#### Problem statement
Word for word, transcribe the data below.

#### Information shown
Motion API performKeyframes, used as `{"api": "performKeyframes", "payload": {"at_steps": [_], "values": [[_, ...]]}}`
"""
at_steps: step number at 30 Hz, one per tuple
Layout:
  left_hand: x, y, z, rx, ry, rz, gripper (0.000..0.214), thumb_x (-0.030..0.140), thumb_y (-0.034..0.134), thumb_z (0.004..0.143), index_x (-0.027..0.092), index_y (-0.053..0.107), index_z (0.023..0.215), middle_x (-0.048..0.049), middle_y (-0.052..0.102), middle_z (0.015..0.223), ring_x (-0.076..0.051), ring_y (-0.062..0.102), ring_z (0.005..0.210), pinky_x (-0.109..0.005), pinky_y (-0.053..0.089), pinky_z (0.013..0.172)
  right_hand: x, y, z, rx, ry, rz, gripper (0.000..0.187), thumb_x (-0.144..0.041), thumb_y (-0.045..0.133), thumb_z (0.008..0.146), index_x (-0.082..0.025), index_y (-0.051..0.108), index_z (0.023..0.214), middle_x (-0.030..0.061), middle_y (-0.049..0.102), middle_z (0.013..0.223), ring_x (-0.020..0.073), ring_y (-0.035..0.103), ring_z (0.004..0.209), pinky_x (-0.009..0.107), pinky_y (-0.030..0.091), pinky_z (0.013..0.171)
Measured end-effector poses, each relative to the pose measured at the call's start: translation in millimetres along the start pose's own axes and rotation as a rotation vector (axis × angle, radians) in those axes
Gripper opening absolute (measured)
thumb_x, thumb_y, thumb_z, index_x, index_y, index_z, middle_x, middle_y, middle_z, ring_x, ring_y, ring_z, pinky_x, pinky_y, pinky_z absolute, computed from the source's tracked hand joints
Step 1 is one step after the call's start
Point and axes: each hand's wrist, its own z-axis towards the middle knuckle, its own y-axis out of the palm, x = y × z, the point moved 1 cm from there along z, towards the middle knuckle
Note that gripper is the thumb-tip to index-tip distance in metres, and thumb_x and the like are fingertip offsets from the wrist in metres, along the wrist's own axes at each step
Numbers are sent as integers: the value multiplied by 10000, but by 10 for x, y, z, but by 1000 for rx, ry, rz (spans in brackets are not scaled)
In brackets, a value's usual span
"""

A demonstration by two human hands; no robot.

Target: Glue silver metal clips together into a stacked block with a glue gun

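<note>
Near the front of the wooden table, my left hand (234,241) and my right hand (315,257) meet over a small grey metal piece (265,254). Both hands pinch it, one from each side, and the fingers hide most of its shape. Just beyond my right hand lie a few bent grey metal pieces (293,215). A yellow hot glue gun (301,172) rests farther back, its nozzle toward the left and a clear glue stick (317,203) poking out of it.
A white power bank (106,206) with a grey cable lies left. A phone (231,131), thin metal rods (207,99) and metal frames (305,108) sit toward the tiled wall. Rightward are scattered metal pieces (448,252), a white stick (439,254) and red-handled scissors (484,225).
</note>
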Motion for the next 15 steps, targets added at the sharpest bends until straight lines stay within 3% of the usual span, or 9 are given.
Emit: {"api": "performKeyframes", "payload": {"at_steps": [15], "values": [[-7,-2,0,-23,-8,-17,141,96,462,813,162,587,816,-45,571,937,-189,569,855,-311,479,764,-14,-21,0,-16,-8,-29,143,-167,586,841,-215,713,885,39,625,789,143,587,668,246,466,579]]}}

#### Task response
Motion API performKeyframes, used as `{"api": "performKeyframes", "payload": {"at_steps": [_], "values": [[_, ...]]}}`
"""
at_steps: step number at 30 Hz, one per tuple
Layout:
  left_hand: x, y, z, rx, ry, rz, gripper (0.000..0.214), thumb_x (-0.030..0.140), thumb_y (-0.034..0.134), thumb_z (0.004..0.143), index_x (-0.027..0.092), index_y (-0.053..0.107), index_z (0.023..0.215), middle_x (-0.048..0.049), middle_y (-0.052..0.102), middle_z (0.015..0.223), ring_x (-0.076..0.051), ring_y (-0.062..0.102), ring_z (0.005..0.210), pinky_x (-0.109..0.005), pinky_y (-0.053..0.089), pinky_z (0.013..0.172)
  right_hand: x, y, z, rx, ry, rz, gripper (0.000..0.187), thumb_x (-0.144..0.041), thumb_y (-0.045..0.133), thumb_z (0.008..0.146), index_x (-0.082..0.025), index_y (-0.051..0.108), index_z (0.023..0.214), middle_x (-0.030..0.061), middle_y (-0.049..0.102), middle_z (0.013..0.223), ring_x (-0.020..0.073), ring_y (-0.035..0.103), ring_z (0.004..0.209), pinky_x (-0.009..0.107), pinky_y (-0.030..0.091), pinky_z (0.013..0.171)
Measured end-effector poses, each relative to the pose measured at the call's start: translation in millimetres along the start pose's own axes and rotation as a rotation vector (axis × angle, radians) in those axes
Gripper opening absolute (measured)
thumb_x, thumb_y, thumb_z, index_x, index_y, index_z, middle_x, middle_y, middle_z, ring_x, ring_y, ring_z, pinky_x, pinky_y, pinky_z absolute, computed from the source's tracked hand joints
Step 1 is one step after the call's start
Point and axes: each hand's wrist, its own z-axis towards the middle knuckle, its own y-axis out of the palm, x = y × z, the point moved 1 cm from there along z, towards the middle knuckle
Note that gripper is the thumb-tip to index-tip distance in metres, and thumb_x and the like are fingertip offsets from the wrist in metres, along the wrist's own axes at each step
Numbers are sent as integers: the value multiplied by 10000, but by 10 for x, y, z, but by 1000 for rx, ry, rz (spans in brackets are not scaled)
In brackets, a value's usual span
"""

A demonstration by two human hands; no robot.

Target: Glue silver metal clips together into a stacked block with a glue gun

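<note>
Near the front of the wooden table, my left hand (234,241) and my right hand (315,257) meet over a small grey metal piece (265,254). Both hands pinch it, one from each side, and the fingers hide most of its shape. Just beyond my right hand lie a few bent grey metal pieces (293,215). A yellow hot glue gun (301,172) rests farther back, its nozzle toward the left and a clear glue stick (317,203) poking out of it.
A white power bank (106,206) with a grey cable lies left. A phone (231,131), thin metal rods (207,99) and metal frames (305,108) sit toward the tiled wall. Rightward are scattered metal pieces (448,252), a white stick (439,254) and red-handled scissors (484,225).
</note>
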Motion for the next 15 steps, targets added at the sharpest bends until straight lines stay within 3% of the usual span, or 9 are given.
Emit: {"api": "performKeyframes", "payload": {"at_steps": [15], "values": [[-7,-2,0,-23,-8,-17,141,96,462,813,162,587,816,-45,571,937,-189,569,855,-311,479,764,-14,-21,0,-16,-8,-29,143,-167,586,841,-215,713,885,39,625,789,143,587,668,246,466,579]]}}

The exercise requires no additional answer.